Par Jean Wesley Pierre
Le drame de Kenscoff, survenu le 19 août 2025, a coûté la vie à deux policiers de l’unité SWAT et blessé plusieurs autres. Ce qui aurait dû être un moment de recueillement et d’unité nationale s’est transformé en miroir cruel de l’incohérence et de l’impréparation de l’État haïtien. Car plus grave que la tragédie elle-même est la gestion désastreuse de l’information et l’incapacité des autorités à livrer un récit clair et cohérent des faits.
D’un côté, la Primature parle de « deux morts et deux blessés ». De l’autre, le président du Conseil présidentiel de transition, Laurent Saint-Cyr, évoque « deux morts et sept blessés ». Deux chiffres, deux réalités parallèles, un même pays. Ces divergences révèlent l’absence d’un système de commandement opérationnel unifié. Comment croire à la capacité de l’État de rétablir la sécurité nationale quand il ne sait même pas compter ses propres victimes ? Cette incohérence n’est pas une simple erreur de communication : elle illustre le chaos administratif, l’improvisation permanente et l’absence de reddition de comptes. Elle jette le doute sur tout le reste : les enquêtes, les promesses, les bilans officiels.
Les communiqués successifs livrés au public n’éclairent rien.
La Police nationale évoque un « incident », sans jamais qualifier les causes ni les responsabilités. La Primature parle d’« accident » provoqué par un « drone kamikaze », transporté « par des habitants dans un geste de bonne foi » une formulation qui frôle l’absurde et révèle un effondrement total des protocoles de sécurité. Le Conseil présidentiel, lui, se réfugie dans les grandes phrases : « aucun sacrifice ne sera oublié », « moyens accrus », « solidarité nationale ». Dans cette grammaire officielle, chaque mot atténue, dilue, détourne. Le réel est masqué par la rhétorique. Le bilan devient flou, la responsabilité disparaît, la vérité est renvoyée à un « moment opportun » qui ne vient jamais.
Au-delà des mots, l’événement de Kenscoff révèle une chaîne de fautes graves :
- Périmètre de sécurité inexistant : Comment un engin explosif a-t-il pu franchir les contrôles et atteindre une base SWAT?
- Absence de doctrine anti-drones : aucune mention d’équipements ou de protocoles pour détecter et neutraliser ce type de menace.
- Improvisation mortelle : le simple fait que des civils puissent transporter un objet aussi dangereux vers une unité spécialisée témoigne d’une culture de l’amateurisme institutionnalisé.

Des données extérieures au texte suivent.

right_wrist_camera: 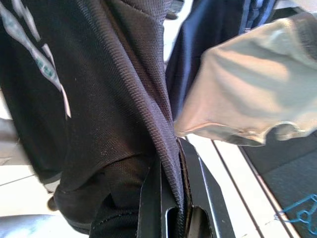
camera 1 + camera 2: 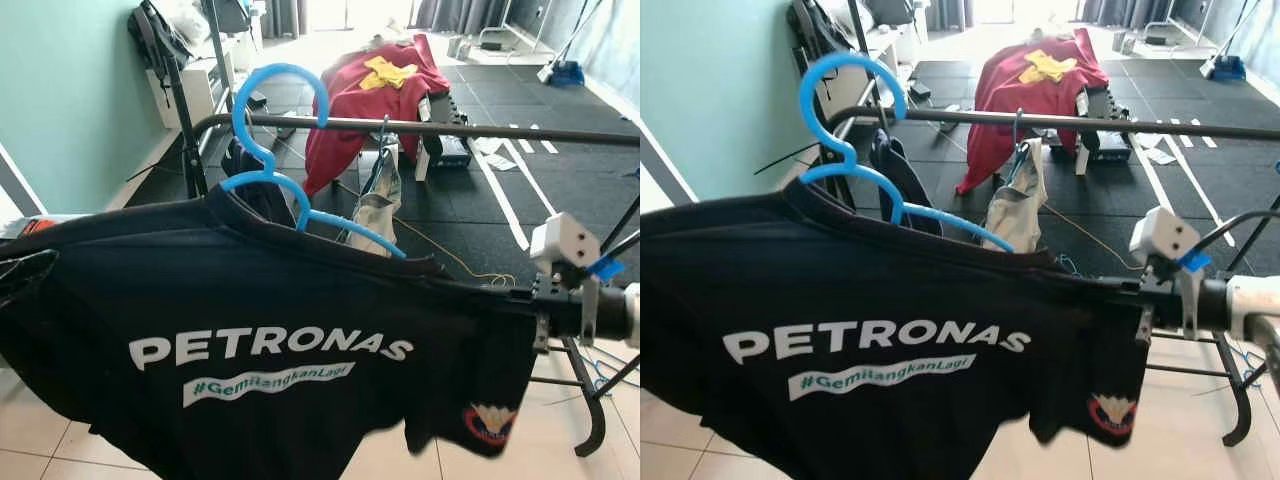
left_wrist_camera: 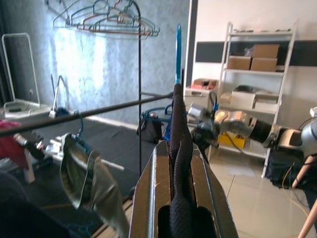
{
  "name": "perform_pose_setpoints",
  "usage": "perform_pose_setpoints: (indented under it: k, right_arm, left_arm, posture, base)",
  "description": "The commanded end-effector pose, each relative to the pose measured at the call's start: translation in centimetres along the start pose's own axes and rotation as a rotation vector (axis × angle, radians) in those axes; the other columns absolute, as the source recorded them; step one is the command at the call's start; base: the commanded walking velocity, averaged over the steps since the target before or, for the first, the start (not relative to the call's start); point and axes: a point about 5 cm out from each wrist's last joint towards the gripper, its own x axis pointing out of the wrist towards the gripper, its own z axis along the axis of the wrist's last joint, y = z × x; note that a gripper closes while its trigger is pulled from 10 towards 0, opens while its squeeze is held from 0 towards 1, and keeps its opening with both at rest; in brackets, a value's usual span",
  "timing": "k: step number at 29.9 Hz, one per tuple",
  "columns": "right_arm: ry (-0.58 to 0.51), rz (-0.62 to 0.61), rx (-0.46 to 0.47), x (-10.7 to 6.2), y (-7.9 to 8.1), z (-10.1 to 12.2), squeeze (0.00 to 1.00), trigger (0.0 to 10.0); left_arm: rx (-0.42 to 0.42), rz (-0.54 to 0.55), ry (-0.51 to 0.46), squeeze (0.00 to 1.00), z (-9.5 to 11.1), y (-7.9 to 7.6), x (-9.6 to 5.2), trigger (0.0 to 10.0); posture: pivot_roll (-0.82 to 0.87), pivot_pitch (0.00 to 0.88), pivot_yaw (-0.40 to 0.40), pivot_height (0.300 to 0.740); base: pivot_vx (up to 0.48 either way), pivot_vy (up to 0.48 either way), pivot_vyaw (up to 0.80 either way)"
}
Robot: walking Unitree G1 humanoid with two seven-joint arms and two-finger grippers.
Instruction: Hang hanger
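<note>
A black PETRONAS shirt hangs spread on a blue plastic hanger, held up between both grippers. My left gripper is shut on the shirt's left shoulder seam. My right gripper is shut on the right shoulder and sleeve, and the black fabric is pinched between its fingers. The hanger's hook rises level with the left end of the dark clothes rail. Whether the hook sits over the rail I cannot tell.
A grey garment and a dark one hang on the rail behind the shirt. A red cloth heap lies on the black mats beyond. The rack's leg stands at the right. A teal wall is at the left.
</note>
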Motion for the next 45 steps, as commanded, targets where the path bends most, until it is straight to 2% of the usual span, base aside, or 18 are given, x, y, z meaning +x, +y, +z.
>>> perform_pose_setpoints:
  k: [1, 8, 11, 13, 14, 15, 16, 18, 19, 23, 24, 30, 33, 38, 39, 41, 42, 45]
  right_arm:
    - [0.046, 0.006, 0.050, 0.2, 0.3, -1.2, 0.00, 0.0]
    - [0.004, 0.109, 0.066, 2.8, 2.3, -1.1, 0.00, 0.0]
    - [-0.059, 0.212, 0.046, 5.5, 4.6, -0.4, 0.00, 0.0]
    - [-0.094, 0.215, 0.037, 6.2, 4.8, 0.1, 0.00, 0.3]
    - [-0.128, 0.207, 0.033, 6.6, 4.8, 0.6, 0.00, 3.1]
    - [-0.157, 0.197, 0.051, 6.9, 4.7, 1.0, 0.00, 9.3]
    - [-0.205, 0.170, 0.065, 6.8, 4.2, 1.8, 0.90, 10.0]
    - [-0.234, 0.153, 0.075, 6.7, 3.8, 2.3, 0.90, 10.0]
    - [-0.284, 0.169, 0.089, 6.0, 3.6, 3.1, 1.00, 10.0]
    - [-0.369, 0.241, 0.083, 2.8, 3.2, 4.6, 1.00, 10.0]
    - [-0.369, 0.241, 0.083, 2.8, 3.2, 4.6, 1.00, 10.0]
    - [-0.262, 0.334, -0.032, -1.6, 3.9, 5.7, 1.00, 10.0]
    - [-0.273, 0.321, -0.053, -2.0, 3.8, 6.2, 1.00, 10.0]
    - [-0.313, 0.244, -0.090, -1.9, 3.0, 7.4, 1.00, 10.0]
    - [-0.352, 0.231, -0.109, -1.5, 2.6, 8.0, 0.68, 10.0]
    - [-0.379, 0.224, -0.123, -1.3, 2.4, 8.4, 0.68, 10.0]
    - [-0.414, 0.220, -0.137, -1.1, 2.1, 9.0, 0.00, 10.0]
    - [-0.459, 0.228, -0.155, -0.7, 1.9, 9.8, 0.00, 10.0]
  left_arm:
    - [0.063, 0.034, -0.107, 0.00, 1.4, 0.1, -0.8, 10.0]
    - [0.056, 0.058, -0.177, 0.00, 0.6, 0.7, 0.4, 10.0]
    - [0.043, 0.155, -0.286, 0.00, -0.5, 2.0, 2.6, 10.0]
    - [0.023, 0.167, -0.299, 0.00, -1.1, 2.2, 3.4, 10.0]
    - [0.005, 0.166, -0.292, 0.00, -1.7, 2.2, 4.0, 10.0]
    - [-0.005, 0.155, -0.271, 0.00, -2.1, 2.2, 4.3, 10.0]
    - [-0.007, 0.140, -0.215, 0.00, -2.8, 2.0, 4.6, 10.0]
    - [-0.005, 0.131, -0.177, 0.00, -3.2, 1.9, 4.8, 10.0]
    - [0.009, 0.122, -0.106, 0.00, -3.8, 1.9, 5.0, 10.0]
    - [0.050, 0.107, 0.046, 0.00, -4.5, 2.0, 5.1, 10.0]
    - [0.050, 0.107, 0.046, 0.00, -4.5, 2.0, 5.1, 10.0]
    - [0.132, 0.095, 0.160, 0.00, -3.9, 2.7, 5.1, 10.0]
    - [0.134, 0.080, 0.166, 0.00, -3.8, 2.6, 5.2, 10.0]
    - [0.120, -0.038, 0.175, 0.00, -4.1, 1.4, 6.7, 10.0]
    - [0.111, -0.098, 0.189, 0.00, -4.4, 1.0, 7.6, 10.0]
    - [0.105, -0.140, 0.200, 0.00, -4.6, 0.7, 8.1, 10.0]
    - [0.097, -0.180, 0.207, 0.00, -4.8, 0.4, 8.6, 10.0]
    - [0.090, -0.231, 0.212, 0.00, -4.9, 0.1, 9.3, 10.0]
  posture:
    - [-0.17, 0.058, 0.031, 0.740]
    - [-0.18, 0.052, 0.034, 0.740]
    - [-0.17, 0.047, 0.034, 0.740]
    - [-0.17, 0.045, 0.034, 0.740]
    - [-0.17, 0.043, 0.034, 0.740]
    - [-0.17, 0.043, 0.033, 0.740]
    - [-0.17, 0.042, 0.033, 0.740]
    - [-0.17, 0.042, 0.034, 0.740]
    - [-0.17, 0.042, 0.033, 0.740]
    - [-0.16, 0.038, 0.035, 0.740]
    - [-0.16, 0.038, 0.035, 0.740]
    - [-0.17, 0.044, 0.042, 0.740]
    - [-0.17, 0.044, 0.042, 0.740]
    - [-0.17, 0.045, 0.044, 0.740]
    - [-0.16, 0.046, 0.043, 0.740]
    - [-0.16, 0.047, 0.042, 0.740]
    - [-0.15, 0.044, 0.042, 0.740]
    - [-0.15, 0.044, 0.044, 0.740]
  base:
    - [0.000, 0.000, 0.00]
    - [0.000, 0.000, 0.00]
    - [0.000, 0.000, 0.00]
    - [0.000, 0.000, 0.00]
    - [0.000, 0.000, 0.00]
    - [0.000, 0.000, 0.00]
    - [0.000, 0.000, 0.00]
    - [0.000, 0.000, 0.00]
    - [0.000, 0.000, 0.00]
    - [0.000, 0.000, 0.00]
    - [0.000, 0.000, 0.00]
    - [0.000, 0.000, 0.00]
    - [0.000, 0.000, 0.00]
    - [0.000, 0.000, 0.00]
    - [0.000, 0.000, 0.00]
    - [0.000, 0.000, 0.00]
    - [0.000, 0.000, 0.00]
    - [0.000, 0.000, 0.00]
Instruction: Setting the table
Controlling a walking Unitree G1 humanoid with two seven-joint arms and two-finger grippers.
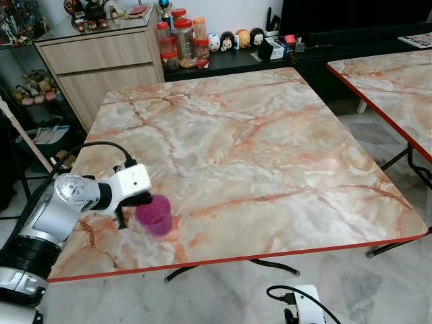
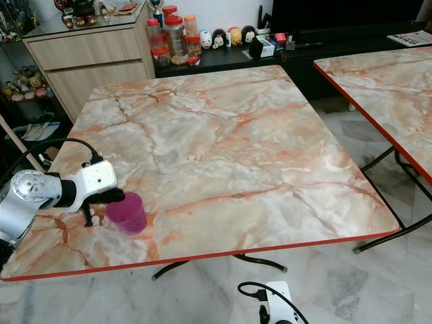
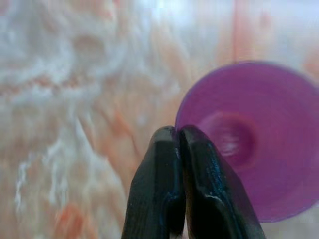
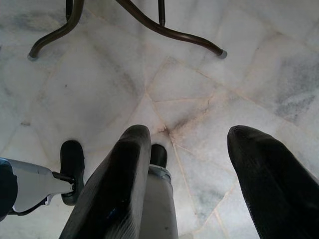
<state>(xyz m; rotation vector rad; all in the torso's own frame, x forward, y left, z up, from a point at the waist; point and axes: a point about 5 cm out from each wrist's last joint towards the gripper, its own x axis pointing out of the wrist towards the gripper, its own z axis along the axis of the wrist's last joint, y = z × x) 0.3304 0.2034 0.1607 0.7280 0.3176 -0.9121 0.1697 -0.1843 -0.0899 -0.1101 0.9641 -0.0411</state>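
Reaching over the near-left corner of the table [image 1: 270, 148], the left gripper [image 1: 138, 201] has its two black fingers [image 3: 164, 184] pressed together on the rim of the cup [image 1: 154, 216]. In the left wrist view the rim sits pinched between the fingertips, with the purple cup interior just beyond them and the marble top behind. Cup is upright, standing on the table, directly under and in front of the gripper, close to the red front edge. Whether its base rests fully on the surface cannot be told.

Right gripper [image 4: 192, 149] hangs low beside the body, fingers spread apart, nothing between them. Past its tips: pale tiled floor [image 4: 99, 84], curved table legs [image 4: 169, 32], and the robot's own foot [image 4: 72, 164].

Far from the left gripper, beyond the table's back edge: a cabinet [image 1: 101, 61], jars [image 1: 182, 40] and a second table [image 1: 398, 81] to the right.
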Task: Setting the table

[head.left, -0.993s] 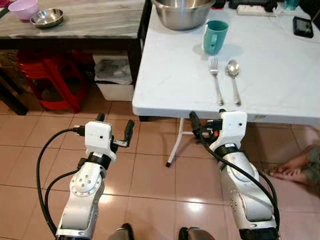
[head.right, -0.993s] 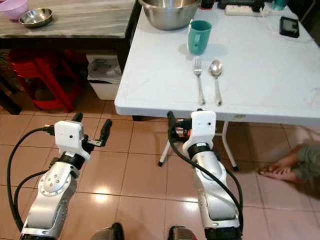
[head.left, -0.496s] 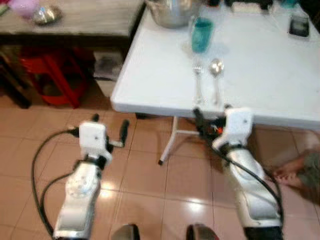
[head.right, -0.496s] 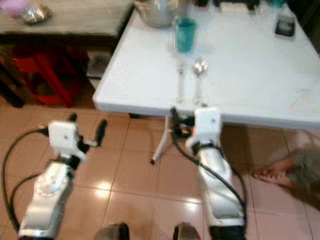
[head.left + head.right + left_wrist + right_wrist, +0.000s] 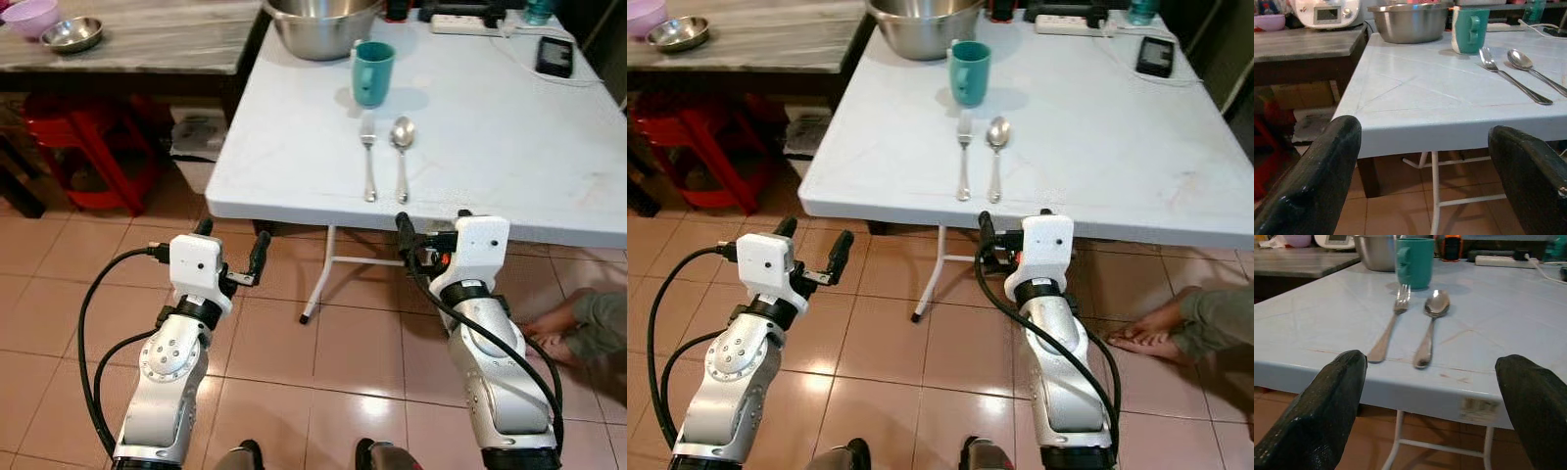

Chaîne de commandement éclatée : 2 voix officielles, plusieurs versions différentes. Résultat : confusion totale et perte de confiance publique. Ces défaillances ne sont pas techniques seulement, elles sont politiques. Elles reflètent l’incapacité des dirigeants à anticiper, à planifier et à protéger leurs propres forces.
Les discours officiels multiplient les formules vagues : « renforcer », « protéger », « doter », « accompagner ». Mais nulle part n’apparaissent des chiffres, des délais, des procédures ou des responsabilités précises.
Or, dans toute politique de sécurité sérieuse, la transparence est non négociable : un bilan consolidé, un calendrier d’enquête, des sanctions en cas de fautes, un soutien réel aux familles, et surtout, une révision immédiate des procédures de protection. Rien de cela n’a été annoncé.
À Kenscoff, ce ne sont pas seulement deux policiers qui sont tombés. C’est aussi la vérité. Une vérité qu’un État digne aurait dû livrer avec clarté, courage et sens du devoir. À la place, les Haïtiens ont eu droit à des bilans contradictoires, à des euphémismes bureaucratiques et à une pluie de promesses creuses.
Tant que l’État s’obstine à maquiller la réalité au lieu de l’affronter, la sécurité continuera de se dégrader. Car on ne combat pas les gangs, ni les menaces terroristes, avec des discours de condoléances et des slogans patriotiques. On les combat avec des stratégies, des procédures respectées, des équipements adaptés et une redevabilité claire.
Le drame de Kenscoff aurait pu être une tragédie unificatrice. Il devient un révélateur d’irresponsabilité. L’État haïtien s’est montré incapable d’énoncer un fait aussi simple que le nombre exact de ses victimes. Cette faillite, en apparence symbolique, est en réalité fondamentale : un État qui ne peut compter ses morts ne pourra jamais protéger les vivants.
Les policiers tombés ne demandent pas de belles phrases. Ils réclament, par leur sacrifice, une vérité nue et une gouvernance responsable. À défaut, leurs vies auront été sacrifiées une seconde fois sur l’autel de l’irresponsabilité et de la lâcheté politique.